ハーレムルート Extra if
「たっだいま~」
俺は家の扉から元気よく居間へと入っていった。やっぱり帰ったら先ずは牛乳だな!
俺は冷蔵庫から牛乳を取り出すと、そのまま直飲みで一気に飲み干した。
「おかえりヒロ……」
二階から降りてきた姉ちゃんは、何だか酷く落ち込んだ様子だ。
「どうしたの姉ちゃん?」
「うっ、うう……」
何と姉ちゃんはそのまま泣き崩れてしまったではないか。
俺は慌てて駆け寄り姉ちゃんの肩に手を置いた。
「どうしたんだ姉ちゃん!?」
「うっ……。実は……ヒロが……」
―――ガチャ
「どうも~」
「先輩おじゃまします」
「失礼致します」
姉ちゃんが泣きじゃくる中、いきなり現れた茜、歩美、ゆかりの三人。何やらご機嫌のようだ。
「待ってくれ! 待ってくれー!!」
姉ちゃんは3人を見るなりわめき散らす様に騒ぎ出した。
「どうした姉ちゃん!! 落ち着け!」
「おほん……いいかなヒロ君?」
こちらの事などお構いなしに、茜が話し始めた。よく見ると茜の鼻の下には何とも逞しいカイゼル髭が蓄えられている。
「茜……それは何だ? 何の冗談だ?」
俺は思わず笑い出しそうになる。至って真面目な顔をした残りの二人が更に笑いを誘っている。

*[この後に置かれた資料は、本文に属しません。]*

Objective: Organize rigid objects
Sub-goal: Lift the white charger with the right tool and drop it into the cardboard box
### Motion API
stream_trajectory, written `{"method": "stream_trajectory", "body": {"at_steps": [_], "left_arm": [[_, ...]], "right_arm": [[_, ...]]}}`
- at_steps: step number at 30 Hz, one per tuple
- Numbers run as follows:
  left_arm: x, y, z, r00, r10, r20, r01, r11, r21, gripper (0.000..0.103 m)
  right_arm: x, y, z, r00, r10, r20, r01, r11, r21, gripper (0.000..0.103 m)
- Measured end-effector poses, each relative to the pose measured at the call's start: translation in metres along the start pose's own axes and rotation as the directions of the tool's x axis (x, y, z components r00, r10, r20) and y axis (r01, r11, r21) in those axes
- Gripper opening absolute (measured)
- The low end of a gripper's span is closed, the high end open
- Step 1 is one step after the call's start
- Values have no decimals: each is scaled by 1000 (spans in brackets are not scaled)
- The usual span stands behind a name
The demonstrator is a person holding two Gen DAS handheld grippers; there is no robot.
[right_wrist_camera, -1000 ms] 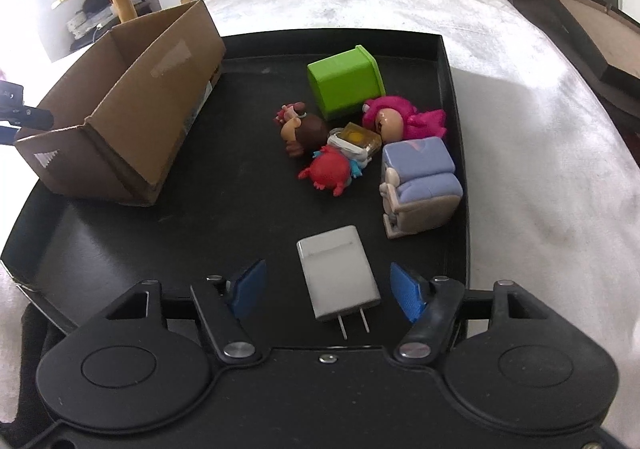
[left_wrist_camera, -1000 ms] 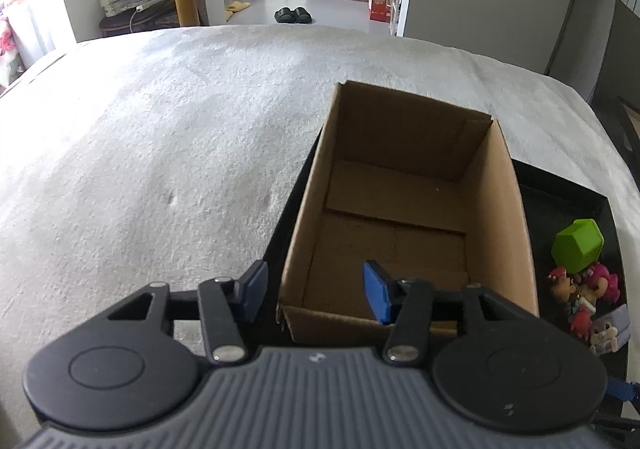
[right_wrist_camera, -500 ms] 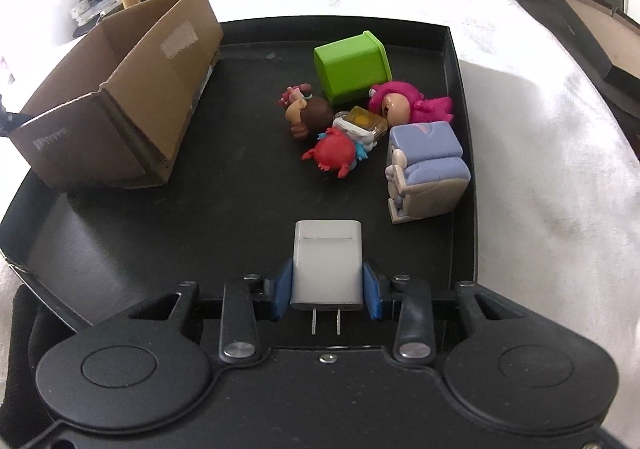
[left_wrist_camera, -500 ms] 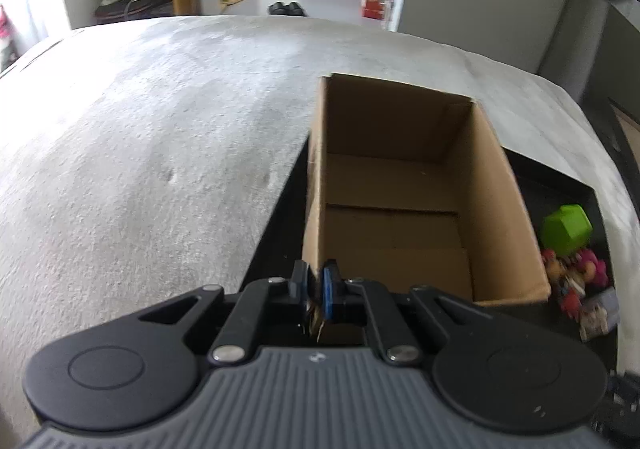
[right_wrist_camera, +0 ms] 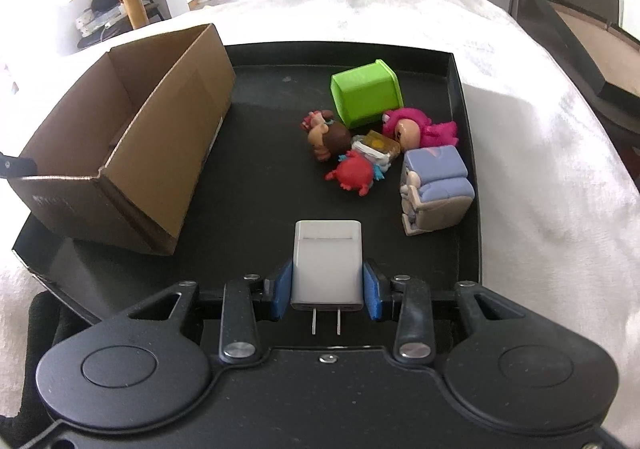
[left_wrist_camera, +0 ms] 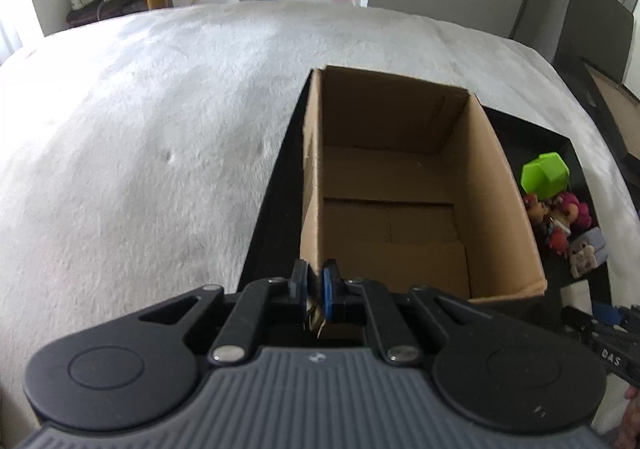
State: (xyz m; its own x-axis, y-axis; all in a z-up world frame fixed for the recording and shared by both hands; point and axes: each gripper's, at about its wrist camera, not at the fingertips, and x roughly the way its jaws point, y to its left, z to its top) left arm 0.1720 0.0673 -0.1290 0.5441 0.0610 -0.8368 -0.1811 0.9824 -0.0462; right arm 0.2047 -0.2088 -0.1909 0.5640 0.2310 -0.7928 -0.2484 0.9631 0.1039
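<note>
**A:** Start from your left. What is different from a second ago?

**B:** My left gripper (left_wrist_camera: 315,285) stood wide at the near end of the open brown cardboard box (left_wrist_camera: 404,185). Now it is clenched on the box's near left corner, one blue pad outside the wall and one inside, with the cardboard pinched between them. The box is empty and sits at the left side of the flat black tray (right_wrist_camera: 260,177).

**A:** And to the right of the box?

**B:** The white rectangular wall charger with two metal prongs (right_wrist_camera: 327,264) lay free on the tray between the open pads of my right gripper (right_wrist_camera: 327,291). Those pads have closed on its two long sides, so I am now grasping it, prongs pointing back at me. It is near the tray's front edge, right of the box and well apart from it. I cannot tell whether it has cleared the tray floor.

**A:** Further right?

**B:** The pile has not shifted: a lime-green plastic cube (right_wrist_camera: 366,93) farthest from the box's near end, a brown-haired little figure (right_wrist_camera: 328,135), a red crab-like toy (right_wrist_camera: 354,173), a pink plush-looking figure (right_wrist_camera: 420,129), and a lilac-and-beige blocky toy (right_wrist_camera: 434,185) closest to the tray's right wall.

**A:** So what does that mean for the job?

**B:** I'd say one hand steadies the box while the other has the first item ready to carry over and drop in. Nothing is sorted yet.
</note>
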Motion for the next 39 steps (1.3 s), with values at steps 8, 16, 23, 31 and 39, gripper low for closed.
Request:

「冗談では無いのだよヒロ君。君はね……『ヤンデレ特別法案』の対象者なのだよ!」
―――はぁ?
何をアホな事を言っているんだ?
ヤンデレ特別法案? おいおい今日はエイプリルフールか何かか?
まるで信じられないと言わんばかりの俺に、茜は黙って居間のテレビの電源を入れた。
「たった今! たった今可決されました『ヤンデレ特別法案』について一言! 一言お願いします!」
テレビの向こうで、見慣れた首相がマスコミにマイクを向けられ揉みくちゃにされていた。
慌ててチャンネルを変えるが、どこのテレビ局も『ヤンデレ特別法案』の特集ばかり! 唯一テレ東がムーミンの再放送をしているくらいだ。
「な、何だ……これは?」
「信じて貰えたかな?」
泣き崩れる姉ちゃん。凛々しい顔の茜。真面目な顔の歩美とゆかり。俺は何が何のことやらさっぱりだった。

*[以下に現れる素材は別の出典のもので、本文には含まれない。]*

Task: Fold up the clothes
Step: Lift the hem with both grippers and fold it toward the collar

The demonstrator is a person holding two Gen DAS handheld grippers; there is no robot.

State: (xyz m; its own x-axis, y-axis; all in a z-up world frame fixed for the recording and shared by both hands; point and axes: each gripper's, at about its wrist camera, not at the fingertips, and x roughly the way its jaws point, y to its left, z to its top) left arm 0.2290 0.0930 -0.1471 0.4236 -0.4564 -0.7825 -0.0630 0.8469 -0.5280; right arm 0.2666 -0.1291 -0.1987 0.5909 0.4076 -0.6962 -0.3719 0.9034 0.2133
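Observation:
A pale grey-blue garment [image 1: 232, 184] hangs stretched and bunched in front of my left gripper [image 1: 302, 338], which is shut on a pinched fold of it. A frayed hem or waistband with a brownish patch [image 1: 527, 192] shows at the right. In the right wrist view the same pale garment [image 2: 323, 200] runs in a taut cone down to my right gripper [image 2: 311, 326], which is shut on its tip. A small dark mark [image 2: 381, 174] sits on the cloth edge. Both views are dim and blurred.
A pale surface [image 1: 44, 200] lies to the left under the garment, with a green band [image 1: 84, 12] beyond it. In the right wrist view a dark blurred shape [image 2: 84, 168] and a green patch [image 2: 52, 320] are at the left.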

「浮世離れのヒロ君の為に説明しよう。ヤンデレ特別法案とは、好きな男の人が複数の間で被った場合に、お互いが所有権を主張できる素晴らしい法案だ」
―――?
「つまり、ここに居る我々全員がヒロ君の所有権を主張しているんだ」
茜の説明を聞いてもピンと来ない俺。
だから何だと言うんだ?
「ヒロ! 逃げろ!!」
姉ちゃんの悲痛な叫び。しかし俺はその前に歩美とゆかりに取り押さえられてしまった。
「……しかしお互いに所有権を主張してもヒロ君は1人しか居ない。そこで…………」
茜はどこからともなく鉈を取り出していた。
「お互いに均等に分ける事を『ヤンデレ特別法案』で定めたのだよ!」
鉈にはべっとりと血の跡が着いており、既に何かをバラしたかの様な凄惨な光景が俺の目に浮かんだ。
「……待てよ俺死ぬのか!?」
「大丈夫♪ちゃんと愛してあげるから……」
茜の鉈を持つ手に力が入る。
「止めてくれ!!」
「頼む!! 止めてくれーー!!」
「ギャーーーー!!!!」
―――ふふふ。綺麗に半分こ♪
「ほら、お姉さんの分」
綺麗な右足と頭皮の一部をお姉さんの足下に置き、私は左腕とお腹の一部を抱え、満足した顔で去ることにする……。